I'm using the official example scripts/configs for the officially supported tasks/models/datasets.

Branch

master branch https://github.com/open-mmlab/mmdetection3d

Environment

sys.platform: linux Python: 3.7.15 (default, Nov 24 2022, 21:12:53) [GCC 11.2.0] CUDA available: True GPU 0,1,2,3,4,5,6,7: NVIDIA Tesla V100-SXM2-32GB CUDA_HOME: /usr/local/cuda NVCC: Cuda compilation tools, release 11.1, V11.1.105 GCC: gcc (GCC) 7.5.0 PyTorch: 1.11.0 PyTorch compiling details: PyTorch built with:

GCC 7.3
C++ Version: 201402
Intel(R) oneAPI Math Kernel Library Version 2021.4-Product Build 20210904 for Intel(R) 64 architecture applications
Intel(R) MKL-DNN v2.5.2 (Git Hash a9302535553c73243c632ad3c4c80beec3d19a1e)
OpenMP 201511 (a.k.a. OpenMP 4.5)
LAPACK is enabled (usually provided by MKL)
NNPACK is enabled
CPU capability usage: AVX2
CUDA Runtime 11.3
NVCC architecture flags: -gencode;arch=compute_37,code=sm_37;-gencode;arch=compute_50,code=sm_50;-gencode;arch=compute_60,code=sm_60;-gencode;arch=compute_61,code=sm_61;-gencode;arch=compute_70,code=sm_70;-gencode;arch=compute_75,code=sm_75;-gencode;arch=compute_80,code=sm_80;-gencode;arch=compute_86,code=sm_86;-gencode;arch=compute_37,code=compute_37
CuDNN 8.2
Magma 2.5.2
Build settings: BLAS_INFO=mkl, BUILD_TYPE=Release, CUDA_VERSION=11.3, CUDNN_VERSION=8.2.0, CXX_COMPILER=/opt/rh/devtoolset-7/root/usr/bin/c++, CXX_FLAGS= -Wno-deprecated -fvisibility-inlines-hidden -DUSE_PTHREADPOOL -fopenmp -DNDEBUG -DUSE_KINETO -DUSE_FBGEMM -DUSE_QNNPACK -DUSE_PYTORCH_QNNPACK -DUSE_XNNPACK -DSYMBOLICATE_MOBILE_DEBUG_HANDLE -DEDGE_PROFILER_USE_KINETO -O2 -fPIC -Wno-narrowing -Wall -Wextra -Werror=return-type -Wno-missing-field-initializers -Wno-type-limits -Wno-array-bounds -Wno-unknown-pragmas -Wno-sign-compare -Wno-unused-parameter -Wno-unused-function -Wno-unused-result -Wno-unused-local-typedefs -Wno-strict-overflow -Wno-strict-aliasing -Wno-error=deprecated-declarations -Wno-stringop-overflow -Wno-psabi -Wno-error=pedantic -Wno-error=redundant-decls -Wno-error=old-style-cast -fdiagnostics-color=always -faligned-new -Wno-unused-but-set-variable -Wno-maybe-uninitialized -fno-math-errno -fno-trapping-math -Werror=format -Wno-stringop-overflow, LAPACK_INFO=mkl, PERF_WITH_AVX=1, PERF_WITH_AVX2=1, PERF_WITH_AVX512=1, TORCH_VERSION=1.11.0, USE_CUDA=ON, USE_CUDNN=ON, USE_EXCEPTION_PTR=1, USE_GFLAGS=OFF, USE_GLOG=OFF, USE_MKL=ON, USE_MKLDNN=OFF, USE_MPI=OFF, USE_NCCL=ON, USE_NNPACK=ON, USE_OPENMP=ON, USE_ROCM=OFF,

TorchVision: 0.12.0 OpenCV: 4.6.0 MMCV: 1.6.2 MMCV Compiler: GCC 9.3 MMCV CUDA Compiler: 11.3 MMDetection: 2.26.0 MMSegmentation: 0.29.1 MMDetection3D: 1.0.0rc6+ spconv2.0: False

Reproduces the problem - code sample

I usually offcial code without any changes.

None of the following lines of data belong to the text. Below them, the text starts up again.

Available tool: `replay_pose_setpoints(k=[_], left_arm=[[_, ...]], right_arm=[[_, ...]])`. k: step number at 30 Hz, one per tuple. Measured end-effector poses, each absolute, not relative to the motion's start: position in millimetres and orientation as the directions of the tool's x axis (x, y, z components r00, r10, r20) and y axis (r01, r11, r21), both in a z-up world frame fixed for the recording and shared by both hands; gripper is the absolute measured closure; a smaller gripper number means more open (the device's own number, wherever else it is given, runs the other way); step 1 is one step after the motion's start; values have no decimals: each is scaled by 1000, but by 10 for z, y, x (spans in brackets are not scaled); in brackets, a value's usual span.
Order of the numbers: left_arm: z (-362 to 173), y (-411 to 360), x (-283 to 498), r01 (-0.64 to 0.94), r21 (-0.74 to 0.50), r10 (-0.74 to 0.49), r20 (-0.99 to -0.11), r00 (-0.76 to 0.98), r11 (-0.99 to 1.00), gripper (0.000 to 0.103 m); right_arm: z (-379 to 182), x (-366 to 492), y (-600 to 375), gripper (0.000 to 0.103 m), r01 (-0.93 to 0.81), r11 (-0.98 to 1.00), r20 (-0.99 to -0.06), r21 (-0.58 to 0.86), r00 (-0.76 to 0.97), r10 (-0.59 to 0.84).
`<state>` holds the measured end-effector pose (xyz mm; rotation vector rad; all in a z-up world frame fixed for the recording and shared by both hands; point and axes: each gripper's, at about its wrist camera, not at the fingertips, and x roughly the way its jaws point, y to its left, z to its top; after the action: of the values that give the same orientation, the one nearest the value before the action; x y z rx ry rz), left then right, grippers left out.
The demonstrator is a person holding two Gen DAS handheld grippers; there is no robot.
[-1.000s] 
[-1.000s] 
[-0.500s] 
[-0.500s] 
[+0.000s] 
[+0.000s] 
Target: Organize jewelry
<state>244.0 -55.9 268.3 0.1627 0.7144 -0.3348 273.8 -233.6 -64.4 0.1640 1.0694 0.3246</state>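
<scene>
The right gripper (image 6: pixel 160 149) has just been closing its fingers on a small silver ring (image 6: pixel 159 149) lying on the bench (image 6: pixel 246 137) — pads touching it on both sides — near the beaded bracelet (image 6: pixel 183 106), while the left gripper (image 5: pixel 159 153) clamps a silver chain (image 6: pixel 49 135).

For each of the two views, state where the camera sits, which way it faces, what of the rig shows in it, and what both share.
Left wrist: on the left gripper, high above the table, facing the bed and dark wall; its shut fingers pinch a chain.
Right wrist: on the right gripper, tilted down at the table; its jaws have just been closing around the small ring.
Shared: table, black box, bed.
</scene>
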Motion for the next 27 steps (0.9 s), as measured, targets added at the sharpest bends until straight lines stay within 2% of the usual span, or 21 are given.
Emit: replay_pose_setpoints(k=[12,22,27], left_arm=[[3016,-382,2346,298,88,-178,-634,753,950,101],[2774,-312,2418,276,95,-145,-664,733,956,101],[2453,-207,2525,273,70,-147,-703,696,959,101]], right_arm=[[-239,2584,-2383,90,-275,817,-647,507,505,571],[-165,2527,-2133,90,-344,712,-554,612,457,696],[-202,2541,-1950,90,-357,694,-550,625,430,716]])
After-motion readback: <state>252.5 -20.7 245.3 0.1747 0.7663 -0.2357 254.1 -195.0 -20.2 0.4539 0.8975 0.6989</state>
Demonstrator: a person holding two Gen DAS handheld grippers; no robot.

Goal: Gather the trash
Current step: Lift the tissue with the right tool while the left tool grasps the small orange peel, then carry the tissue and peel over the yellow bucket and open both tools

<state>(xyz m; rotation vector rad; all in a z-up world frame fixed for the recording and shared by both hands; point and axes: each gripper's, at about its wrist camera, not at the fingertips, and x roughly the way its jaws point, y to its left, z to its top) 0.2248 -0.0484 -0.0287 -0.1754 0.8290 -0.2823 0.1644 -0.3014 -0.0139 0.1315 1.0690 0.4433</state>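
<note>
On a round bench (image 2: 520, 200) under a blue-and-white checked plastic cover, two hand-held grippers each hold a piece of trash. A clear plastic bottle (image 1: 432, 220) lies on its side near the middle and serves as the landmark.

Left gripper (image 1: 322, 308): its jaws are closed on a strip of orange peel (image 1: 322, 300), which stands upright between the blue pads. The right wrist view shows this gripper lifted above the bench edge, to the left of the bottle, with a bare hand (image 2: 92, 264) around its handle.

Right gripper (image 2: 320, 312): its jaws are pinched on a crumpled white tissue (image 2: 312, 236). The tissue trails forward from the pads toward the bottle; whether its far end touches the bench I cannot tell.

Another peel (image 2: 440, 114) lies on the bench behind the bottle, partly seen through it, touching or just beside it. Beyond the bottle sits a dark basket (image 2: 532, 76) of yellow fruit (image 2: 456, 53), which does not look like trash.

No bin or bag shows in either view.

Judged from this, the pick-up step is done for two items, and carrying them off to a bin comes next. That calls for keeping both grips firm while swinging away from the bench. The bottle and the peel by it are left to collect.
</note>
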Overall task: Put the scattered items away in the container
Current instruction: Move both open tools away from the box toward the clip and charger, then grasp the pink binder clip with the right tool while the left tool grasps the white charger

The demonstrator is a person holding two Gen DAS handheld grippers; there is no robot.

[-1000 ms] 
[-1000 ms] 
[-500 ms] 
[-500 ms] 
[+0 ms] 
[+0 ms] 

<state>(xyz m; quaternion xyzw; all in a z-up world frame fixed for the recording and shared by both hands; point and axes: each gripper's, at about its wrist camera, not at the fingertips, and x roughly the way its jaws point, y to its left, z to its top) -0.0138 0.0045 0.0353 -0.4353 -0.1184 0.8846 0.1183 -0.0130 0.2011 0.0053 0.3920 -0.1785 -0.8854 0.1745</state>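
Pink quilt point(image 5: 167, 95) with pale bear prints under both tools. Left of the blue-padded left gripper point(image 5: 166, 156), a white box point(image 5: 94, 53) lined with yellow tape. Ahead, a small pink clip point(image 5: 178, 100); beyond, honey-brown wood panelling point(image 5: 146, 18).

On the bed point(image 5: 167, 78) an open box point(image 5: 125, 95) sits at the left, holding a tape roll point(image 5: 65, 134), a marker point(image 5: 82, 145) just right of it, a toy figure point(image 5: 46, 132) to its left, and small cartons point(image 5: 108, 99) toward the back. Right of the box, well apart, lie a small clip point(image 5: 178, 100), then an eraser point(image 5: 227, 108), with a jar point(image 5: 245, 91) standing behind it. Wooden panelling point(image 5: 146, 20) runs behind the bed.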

Reproduces the problem - command or script

command or script

you can simply run this script. python tools/misc/browse_dataset.py configs/_base_/datasets/nus-3d.py --task det --aug --output-dir ${OUTPUT_DIR} --online

Wrong scenes

'./data/nuscenes/samples/LIDAR_TOP/n008-2018-05-21-11-06-59-0400__LIDAR_TOP__1526915300898622.pcd.bin' is a key sample with bug. From below, we can see that the car is correct, but ego-car may be very strange, and this will cause error when do projection to range-images. bugs2 bugs3

Correct scenes

./data/nuscenes/samples/LIDAR_TOP/n008-2018-05-21-11-06-59-0400__LIDAR_TOP__1526915243547836.pcd.bin is correct. We can see that this key sample can match with multi sweeps well. bug1

Reproduces the problem - error message

None

Additional information

I think if someone use LoadPointsFromMultiSweeps in trainpipeline with nuScenes dataset, he should do `PointsRangeFilter' before fuse multi sweeps.
I want to project the points into range-images, so if there is a problem at the points around the ego-car, this will cause huge problems.
Thanks for your mmdet3d, and hope for support of range-based methods.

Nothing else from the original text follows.